義兄貴の話しで俺は溢れそうだった涙も引っ込んだくらいの衝撃を受けた。だから母さんから体調の変化があったら教えてと言われていたのか……どうしてそれを教えてくれなかったんだろう?

それともう1つ黙っていたことがあるんだ。

親父と義母は籍を入れてない。入れてるように偽造してるんだ。海里のお父さんから付けられた刻印が消えるまでは結婚しないでおこうって2人で決めたらしい。親父ももしかしたら海里のお父さんが怒ってるんじゃないかって言ってたよ。病院で検査をしたけど原因不明みたいでさ。あの頃はもしかしたら俺がオメガになった海里と番になってもいいって言われてる気がしたんだ。なのに俺は海里を捕まえることができなくて逃げられてしまったな。情け無いよ。

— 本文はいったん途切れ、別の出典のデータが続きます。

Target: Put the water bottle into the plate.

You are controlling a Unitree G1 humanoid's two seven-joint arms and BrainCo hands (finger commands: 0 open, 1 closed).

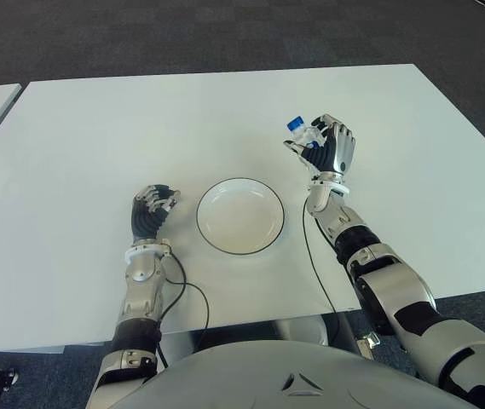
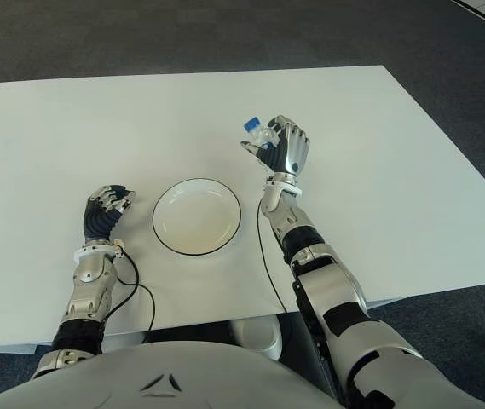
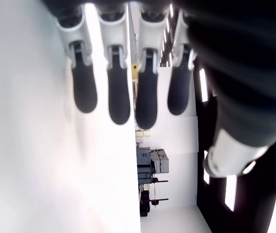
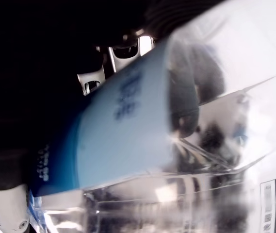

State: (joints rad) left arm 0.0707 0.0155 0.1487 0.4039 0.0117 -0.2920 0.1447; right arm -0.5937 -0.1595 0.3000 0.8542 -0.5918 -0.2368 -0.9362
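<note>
The right hand (image 1: 326, 146) grips the bottle (image 1: 303, 131), cap up, beyond and to the right of the plate (image 1: 240, 216), seemingly lifted so it can be carried over. The left hand (image 1: 152, 210) shows left of the plate on the desk (image 1: 97, 136), fingers relaxed, empty.

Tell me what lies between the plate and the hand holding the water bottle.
Only bare white table, as both eye views show. The right hand grips the water bottle beyond the plate, to its right; nothing lies between them.
</note>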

みんなで海里のことずっと探してたよ。それでも見つからなかった。もしかしたら違う誰かと番になってたらどうしようって……毎日不安になりながらいたときに、遠藤さんって人から電話があった。海里を一時期保護していたって。でも俺たちが探してるって伝えたらいなくなってしまったって何度も何度も謝られたよ。また俺たちは振り出しに戻った。義母さんは毎日泣いてたよ。どんな姿でもいいから生きてて欲しいって。

でも海里を見つけられたのは偶然だったんだ。今、警察官として働いてるんだよ。本当は親父の会社を継ごうとして大学に行ってたんだけど、海里とのことがあったから警察官になったんだ。もしかしたら海里を探せるんじゃないかって。でもそんなに甘くはなかったよ。犯罪や事故が毎日あるなかで海里を探すなんて……それに……この世の中はやっぱりオメガに優しくなくてね。アルファが失踪したらどんな手段でも探すのにオメガは別に……って感じだったよ。でも俺は探してた。仕事の休みの日にはビラ配ったりしてさ。でも自力では見つけられなかった。でもようやく見つけた俺には海里しかいないから。

布団の上から抱きしめてくれる義兄貴の手がなんだか震えてる気がして俺は義兄貴の顔が見たくなって被っていた布団の中から顔を出した。